From the linked SO question above, I can use the tostring method on each row and then hash this.

def unique_int_tostring(ndarray[np.int64_t, ndim=2] a):
    cdef int i, j
    cdef int nr = a.shape[0]
    cdef int nc = a.shape[1]
    cdef set s = set()
    cdef ndarray[np.uint8_t, cast = True] idx = np.zeros(nr, dtype='bool')

    for i in range(nr):
        len_before = len(s)
        s.add(a[i].tostring())
        if len(s) > len_before:
            idx[i] = True
    return idx

This works but is very slow:

%timeit unique_int_tostring(a)
40 ms ± 428 µs per loop (mean ± std. dev. of 7 runs, 10 loops each)

Using typed memoryview

A huge part of the slowdown, I believe, is the access of each row a[i]. We can used typed memoryviews to increase performance, but I don't know how to turn elements of typed memoryviews into strings so they can be hashed.

def unique_int_memoryview(long[:, :] a):
    cdef int i, j
    cdef int nr = a.shape[0]
    cdef int nc = a.shape[1]
    cdef set s = set()
    for i in range(nr):
        s.add(<SOMETHING>)   # NO IDEA HERE
    return s

You might get some improvement by doing `a[i,:]` instead of `a[i]` (for both `ndarray` and for memoryviews) - I doubt if it'll be much though — DavidW, Feb 19 '18 at 20:58
@DavidW No, unfortunately that doesn't help.
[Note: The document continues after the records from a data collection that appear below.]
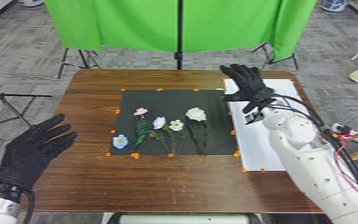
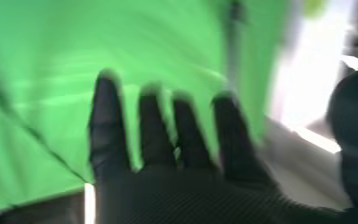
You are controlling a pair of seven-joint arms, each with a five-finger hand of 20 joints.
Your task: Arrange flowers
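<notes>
Near mat's [image 1: 213, 98] edge — right hand [image 1: 249, 89]

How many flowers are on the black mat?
5. On the mat, left to right: blue flower low at left, pink flower higher, pale flower and small white flower side by side in the middle, large white flower up to their right. None looks hidden.

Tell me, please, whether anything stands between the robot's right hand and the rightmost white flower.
Nothing visible stands between the right hand and the rightmost white flower; only the flat dark sheet runs beneath part of that gap.
</notes>
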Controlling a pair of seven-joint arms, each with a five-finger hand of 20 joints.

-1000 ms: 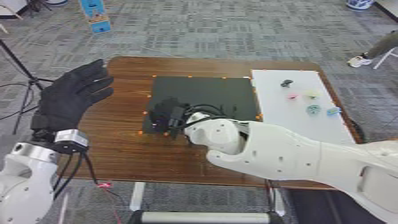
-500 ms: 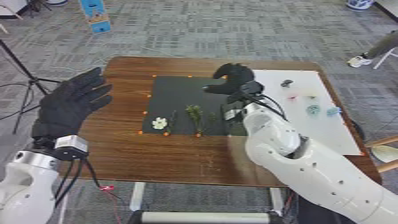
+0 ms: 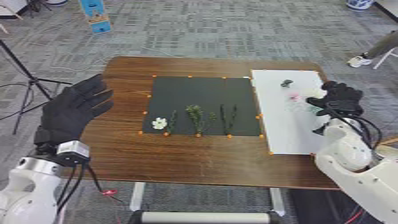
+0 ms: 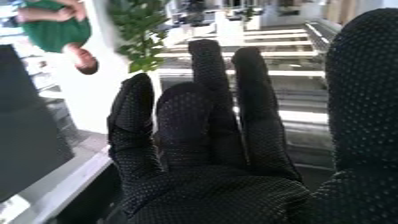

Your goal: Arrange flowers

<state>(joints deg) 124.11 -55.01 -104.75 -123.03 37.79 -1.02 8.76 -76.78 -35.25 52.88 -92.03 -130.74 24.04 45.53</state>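
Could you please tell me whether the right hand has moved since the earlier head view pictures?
Yes, to the robot's right: it was over the black mat, and now the right hand is at the white sheet's right edge.

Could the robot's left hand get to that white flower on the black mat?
Probably yes: the left hand is open by the table, the white flower lies toward that side of the black mat, and nothing stands between them.
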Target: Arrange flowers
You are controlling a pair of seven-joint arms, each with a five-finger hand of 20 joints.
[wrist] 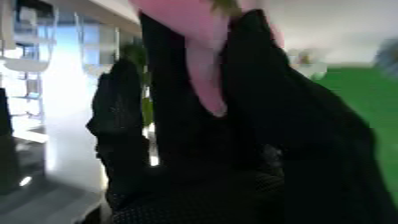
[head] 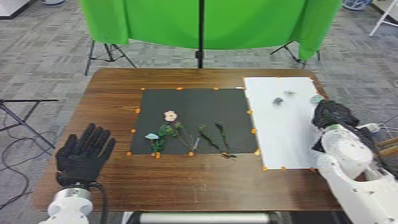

Other ideas include turning the entire array into a string before the loop. Also, I'm not sure turning a row into a string will guarantee uniqueness. — Ted Petrou, Feb 19 '18 at 21:04
`np.unique(a, axis=0)` is coming out at `20.6 ms ± 77.5 µs per loop (mean ± std. dev. of 7 runs, 10 loops each)` for me. Maybe that's a starting basis though? I'm not sure if that method can be used in Cython. — roganjosh, Feb 19 '18 at 21:06
@roganjosh np.unique is very slow (unless the data has few duplicates) and sorts the data first. I'm looking for a hash based solution. — Ted Petrou, Feb 19 '18 at 21:19
Why not use your own hash function? I've had success implementing the FNV hash in pure cython: https://github.com/yt-project/yt/blob/c1569367c6e3d8d0a02e10d0f3d0bd701d2e2114/yt/utilities/lib/fnv_hash.pyx — ngoldbaum, Feb 19 '18 at 22:57
How many columns do you have? Always 4? or maybe as much as 10? Or can there be let's say 1000 columns, which is a completely different scenario? — ead, Feb 20 '18 at 04:43
@ead There can be any number of columns in theory but typically its less than 100. They can also be any type and in reality I will have several 2D arrays each of a different type. Essentially, I have a table of data from a database and want to find the unique rows. — Ted Petrou, Feb 20 '18 at 16:07

HYRY · Answer 1 · 2018-02-20T03:22:28.737

You can use ndarray.view() to change the dtype to byte string, and then use pandas.Series.duplicated() to find duplicated rows:

import numpy as np

a = np.random.randint(0, 5, size=(200, 3))
s = pd.Series(a.view(("S", a[0].nbytes))[:, 0])
s.duplicated()

the core algorithm of duplicated() is implemented in Cython. However it need to convert the original array to an object array, which maybe slow.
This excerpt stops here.